What the task requires
Every line of the listing should be repeated exactly.

Information provided
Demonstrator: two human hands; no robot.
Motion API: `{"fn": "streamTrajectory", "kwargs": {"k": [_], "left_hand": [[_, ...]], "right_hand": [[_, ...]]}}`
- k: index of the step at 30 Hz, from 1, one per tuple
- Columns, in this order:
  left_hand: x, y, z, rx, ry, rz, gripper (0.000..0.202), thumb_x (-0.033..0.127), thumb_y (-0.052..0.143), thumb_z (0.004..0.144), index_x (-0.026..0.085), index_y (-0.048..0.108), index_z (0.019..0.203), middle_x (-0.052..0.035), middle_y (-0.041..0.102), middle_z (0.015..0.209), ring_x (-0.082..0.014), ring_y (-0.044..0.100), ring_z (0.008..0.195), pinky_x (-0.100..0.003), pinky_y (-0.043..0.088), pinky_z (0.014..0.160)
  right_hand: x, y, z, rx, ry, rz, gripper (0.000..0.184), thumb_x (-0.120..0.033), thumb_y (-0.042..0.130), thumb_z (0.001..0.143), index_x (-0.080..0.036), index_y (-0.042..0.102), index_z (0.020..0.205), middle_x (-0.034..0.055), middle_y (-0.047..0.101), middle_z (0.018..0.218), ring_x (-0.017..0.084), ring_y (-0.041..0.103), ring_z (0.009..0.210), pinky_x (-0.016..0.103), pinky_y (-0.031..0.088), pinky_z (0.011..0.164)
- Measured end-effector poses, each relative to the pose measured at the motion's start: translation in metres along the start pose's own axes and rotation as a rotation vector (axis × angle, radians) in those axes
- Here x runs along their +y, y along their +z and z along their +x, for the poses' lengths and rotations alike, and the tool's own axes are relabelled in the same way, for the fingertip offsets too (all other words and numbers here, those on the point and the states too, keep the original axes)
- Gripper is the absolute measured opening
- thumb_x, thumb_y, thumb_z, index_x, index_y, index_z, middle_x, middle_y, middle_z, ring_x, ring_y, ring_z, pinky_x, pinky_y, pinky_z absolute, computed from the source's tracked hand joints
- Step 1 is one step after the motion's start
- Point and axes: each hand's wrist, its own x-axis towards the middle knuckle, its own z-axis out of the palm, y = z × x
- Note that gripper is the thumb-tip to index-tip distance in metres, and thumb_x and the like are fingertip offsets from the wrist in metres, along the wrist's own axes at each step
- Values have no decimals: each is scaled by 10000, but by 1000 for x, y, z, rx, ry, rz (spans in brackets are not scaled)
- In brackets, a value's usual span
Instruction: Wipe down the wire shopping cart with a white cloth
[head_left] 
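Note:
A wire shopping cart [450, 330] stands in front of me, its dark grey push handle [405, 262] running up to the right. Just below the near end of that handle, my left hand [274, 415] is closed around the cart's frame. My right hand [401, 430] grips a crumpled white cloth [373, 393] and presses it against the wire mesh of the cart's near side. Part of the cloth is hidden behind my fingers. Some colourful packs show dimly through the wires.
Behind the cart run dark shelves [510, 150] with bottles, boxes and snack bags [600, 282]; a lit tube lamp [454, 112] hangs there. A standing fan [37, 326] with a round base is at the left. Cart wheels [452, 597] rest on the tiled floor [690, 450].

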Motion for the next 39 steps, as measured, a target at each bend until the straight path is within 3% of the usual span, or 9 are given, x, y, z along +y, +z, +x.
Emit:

Task solution
Demonstrator: two human hands; no robot.
Motion API: `{"fn": "streamTrajectory", "kwargs": {"k": [_], "left_hand": [[_, ...]], "right_hand": [[_, ...]]}}`
- k: index of the step at 30 Hz, from 1, one per tuple
- Columns, in this order:
  left_hand: x, y, z, rx, ry, rz, gripper (0.000..0.202), thumb_x (-0.033..0.127), thumb_y (-0.052..0.143), thumb_z (0.004..0.144), index_x (-0.026..0.085), index_y (-0.048..0.108), index_z (0.019..0.203), middle_x (-0.052..0.035), middle_y (-0.041..0.102), middle_z (0.015..0.209), ring_x (-0.082..0.014), ring_y (-0.044..0.100), ring_z (0.008..0.195), pinky_x (-0.100..0.003), pinky_y (-0.043..0.088), pinky_z (0.014..0.160)
  right_hand: x, y, z, rx, ry, rz, gripper (0.000..0.184), thumb_x (-0.120..0.033), thumb_y (-0.042..0.130), thumb_z (0.001..0.143), index_x (-0.080..0.036), index_y (-0.042..0.102), index_z (0.020..0.205), middle_x (-0.034..0.055), middle_y (-0.047..0.101), middle_z (0.018..0.218), ring_x (-0.017..0.084), ring_y (-0.041..0.103), ring_z (0.009..0.210), pinky_x (-0.016..0.103), pinky_y (-0.031..0.088), pinky_z (0.011..0.164)
- Measured end-effector poses, each relative to the pose measured at the motion's start: translation in metres along the start pose's own axes and rotation as a rotation vector (axis × angle, radians) in those axes
- Here x runs along their +y, y along their +z and z along their +x, for the poses' lengths and rotations alike, and the tool's own axes are relabelled in the same way, for the fingertip offsets too (all other words and numbers here, those on the point and the states too, keep the original axes)
- Gripper is the absolute measured opening
- thumb_x, thumb_y, thumb_z, index_x, index_y, index_z, middle_x, middle_y, middle_z, ring_x, ring_y, ring_z, pinky_x, pinky_y, pinky_z absolute, computed from the source's tracked hand joints
- Step 1 is one step after the motion's start
- Point and axes: each hand's wrist, its own x-axis towards the middle knuckle, its own z-axis out of the palm, y = z × x
- Note that gripper is the thumb-tip to index-tip distance in metres, and thumb_x and the like are fingertip offsets from the wrist in metres, along the wrist's own axes at each step
- Values have no decimals: each is scaled by 10000, but by 1000 for x, y, z, rx, ry, rz (spans in brackets are not scaled)
- In brackets, a value's usual span
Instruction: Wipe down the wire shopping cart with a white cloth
[head_left] 
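Note:
A wire shopping cart [450, 330] stands in front of me, its dark grey push handle [405, 262] running up to the right. Just below the near end of that handle, my left hand [274, 415] is closed around the cart's frame. My right hand [401, 430] grips a crumpled white cloth [373, 393] and presses it against the wire mesh of the cart's near side. Part of the cloth is hidden behind my fingers. Some colourful packs show dimly through the wires.
Behind the cart run dark shelves [510, 150] with bottles, boxes and snack bags [600, 282]; a lit tube lamp [454, 112] hangs there. A standing fan [37, 326] with a round base is at the left. Cart wheels [452, 597] rest on the tiled floor [690, 450].
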
Motion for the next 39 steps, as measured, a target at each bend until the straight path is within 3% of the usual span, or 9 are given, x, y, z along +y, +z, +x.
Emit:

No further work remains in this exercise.